Your task:
Take the records below and retype them line by line, from the first line through the one containing "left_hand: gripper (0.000"; stop there.

Dataset excerpts:
______________________________

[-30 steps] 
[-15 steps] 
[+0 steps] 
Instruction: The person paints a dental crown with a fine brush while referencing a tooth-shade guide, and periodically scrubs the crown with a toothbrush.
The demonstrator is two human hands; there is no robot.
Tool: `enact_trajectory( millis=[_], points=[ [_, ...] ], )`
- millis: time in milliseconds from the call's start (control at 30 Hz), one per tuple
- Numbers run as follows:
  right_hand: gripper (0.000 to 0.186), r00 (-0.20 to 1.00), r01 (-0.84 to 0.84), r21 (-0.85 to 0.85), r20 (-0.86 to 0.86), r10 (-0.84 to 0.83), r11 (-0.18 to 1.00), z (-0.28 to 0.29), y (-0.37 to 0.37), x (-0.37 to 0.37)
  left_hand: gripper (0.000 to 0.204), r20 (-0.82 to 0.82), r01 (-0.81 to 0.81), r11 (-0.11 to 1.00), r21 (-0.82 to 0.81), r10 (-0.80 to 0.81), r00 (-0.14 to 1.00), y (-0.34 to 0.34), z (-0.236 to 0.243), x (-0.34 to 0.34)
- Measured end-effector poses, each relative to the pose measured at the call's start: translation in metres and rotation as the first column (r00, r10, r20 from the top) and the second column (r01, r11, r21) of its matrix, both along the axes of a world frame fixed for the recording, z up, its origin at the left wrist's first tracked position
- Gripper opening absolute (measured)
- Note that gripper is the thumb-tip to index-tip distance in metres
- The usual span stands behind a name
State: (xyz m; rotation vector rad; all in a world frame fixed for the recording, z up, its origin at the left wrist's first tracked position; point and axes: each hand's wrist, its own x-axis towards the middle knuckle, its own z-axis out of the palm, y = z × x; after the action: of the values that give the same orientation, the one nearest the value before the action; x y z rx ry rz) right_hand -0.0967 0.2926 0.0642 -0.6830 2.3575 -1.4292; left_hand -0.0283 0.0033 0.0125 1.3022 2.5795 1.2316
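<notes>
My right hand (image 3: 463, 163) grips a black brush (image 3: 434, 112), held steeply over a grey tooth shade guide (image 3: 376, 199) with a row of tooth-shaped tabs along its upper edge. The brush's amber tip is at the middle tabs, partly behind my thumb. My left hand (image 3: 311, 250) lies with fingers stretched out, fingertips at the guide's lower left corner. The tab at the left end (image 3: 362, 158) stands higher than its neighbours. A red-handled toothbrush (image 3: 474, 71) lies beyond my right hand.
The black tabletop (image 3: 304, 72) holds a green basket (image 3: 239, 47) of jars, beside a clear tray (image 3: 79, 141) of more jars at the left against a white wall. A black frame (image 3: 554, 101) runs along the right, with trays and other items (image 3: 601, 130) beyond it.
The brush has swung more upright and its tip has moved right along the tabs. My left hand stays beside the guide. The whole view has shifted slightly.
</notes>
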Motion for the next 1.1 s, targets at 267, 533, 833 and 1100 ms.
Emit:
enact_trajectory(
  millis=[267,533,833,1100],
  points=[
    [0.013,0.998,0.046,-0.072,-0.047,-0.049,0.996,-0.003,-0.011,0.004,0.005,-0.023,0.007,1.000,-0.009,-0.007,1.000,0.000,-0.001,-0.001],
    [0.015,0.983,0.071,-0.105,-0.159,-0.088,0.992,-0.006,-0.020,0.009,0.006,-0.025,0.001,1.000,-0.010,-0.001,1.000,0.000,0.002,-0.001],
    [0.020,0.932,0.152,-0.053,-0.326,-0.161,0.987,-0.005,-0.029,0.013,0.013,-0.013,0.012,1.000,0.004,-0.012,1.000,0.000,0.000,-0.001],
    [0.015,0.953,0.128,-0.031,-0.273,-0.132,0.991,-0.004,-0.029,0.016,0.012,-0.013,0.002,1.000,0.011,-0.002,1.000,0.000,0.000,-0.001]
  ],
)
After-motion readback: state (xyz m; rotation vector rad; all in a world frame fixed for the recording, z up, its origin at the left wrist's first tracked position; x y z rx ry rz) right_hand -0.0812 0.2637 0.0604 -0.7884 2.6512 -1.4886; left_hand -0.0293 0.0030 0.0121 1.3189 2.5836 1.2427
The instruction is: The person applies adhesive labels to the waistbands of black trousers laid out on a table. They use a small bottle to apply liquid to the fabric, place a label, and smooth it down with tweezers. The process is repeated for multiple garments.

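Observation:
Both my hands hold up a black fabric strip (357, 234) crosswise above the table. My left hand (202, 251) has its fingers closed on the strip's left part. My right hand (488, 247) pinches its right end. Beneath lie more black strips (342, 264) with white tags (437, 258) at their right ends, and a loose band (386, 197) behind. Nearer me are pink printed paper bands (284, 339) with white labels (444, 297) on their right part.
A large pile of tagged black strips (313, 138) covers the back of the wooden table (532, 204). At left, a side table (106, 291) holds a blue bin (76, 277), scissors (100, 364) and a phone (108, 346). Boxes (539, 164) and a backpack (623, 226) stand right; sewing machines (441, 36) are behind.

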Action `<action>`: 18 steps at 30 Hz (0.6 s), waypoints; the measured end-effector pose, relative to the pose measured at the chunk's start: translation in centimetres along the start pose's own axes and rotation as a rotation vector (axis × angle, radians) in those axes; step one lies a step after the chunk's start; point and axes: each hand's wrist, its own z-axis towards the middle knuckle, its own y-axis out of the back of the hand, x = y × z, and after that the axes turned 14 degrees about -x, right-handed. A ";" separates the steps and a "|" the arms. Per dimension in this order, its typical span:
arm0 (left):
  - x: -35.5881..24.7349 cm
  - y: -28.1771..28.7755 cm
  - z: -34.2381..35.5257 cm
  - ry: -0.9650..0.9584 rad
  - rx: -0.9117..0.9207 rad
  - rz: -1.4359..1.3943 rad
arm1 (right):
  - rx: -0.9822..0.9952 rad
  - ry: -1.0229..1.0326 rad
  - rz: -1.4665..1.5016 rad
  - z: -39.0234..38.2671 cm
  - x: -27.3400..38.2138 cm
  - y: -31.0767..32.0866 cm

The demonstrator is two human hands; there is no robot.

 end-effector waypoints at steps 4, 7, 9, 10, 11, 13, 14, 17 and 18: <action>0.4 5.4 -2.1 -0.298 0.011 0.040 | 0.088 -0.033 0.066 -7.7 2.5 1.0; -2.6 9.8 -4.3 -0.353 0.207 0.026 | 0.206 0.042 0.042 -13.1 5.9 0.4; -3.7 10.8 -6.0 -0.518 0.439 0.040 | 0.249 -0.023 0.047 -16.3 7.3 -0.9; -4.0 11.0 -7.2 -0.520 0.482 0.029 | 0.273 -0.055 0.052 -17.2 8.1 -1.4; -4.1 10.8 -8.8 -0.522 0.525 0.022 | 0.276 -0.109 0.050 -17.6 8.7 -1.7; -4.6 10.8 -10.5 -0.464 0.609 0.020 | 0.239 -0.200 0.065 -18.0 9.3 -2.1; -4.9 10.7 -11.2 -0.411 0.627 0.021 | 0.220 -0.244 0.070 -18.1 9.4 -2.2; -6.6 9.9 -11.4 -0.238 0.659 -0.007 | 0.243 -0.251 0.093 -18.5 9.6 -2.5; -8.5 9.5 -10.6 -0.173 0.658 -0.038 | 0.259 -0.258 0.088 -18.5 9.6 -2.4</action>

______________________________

Answer box:
[-30 steps] 
[-15 steps] 
[+0 steps] 
Instruction: The person paints a dental crown with a fine brush while referencing a tooth-shade guide, and periodically scrubs the crown with a toothbrush.
The demonstrator is two human hands; there is no robot.
Tool: `enact_trajectory( millis=[_], points=[ [_, ...] ], )`
- millis: time in milliseconds from the call's start (control at 30 Hz), one per tuple
- Numbers run as follows:
  right_hand: gripper (0.000 to 0.186), r00 (-0.20 to 1.00), r01 (-0.84 to 0.84), r21 (-0.85 to 0.85), r20 (-0.86 to 0.86), r10 (-0.84 to 0.83), r11 (-0.18 to 1.00), z (-0.28 to 0.29), y (-0.37 to 0.37), x (-0.37 to 0.37)
  left_hand: gripper (0.000 to 0.204), r20 (-0.82 to 0.82), r01 (-0.81 to 0.81), r11 (-0.11 to 1.00), r21 (-0.82 to 0.81), r10 (-0.80 to 0.81), r00 (-0.14 to 1.00), y (-0.34 to 0.34), z (-0.236 to 0.243), x (-0.34 to 0.34)

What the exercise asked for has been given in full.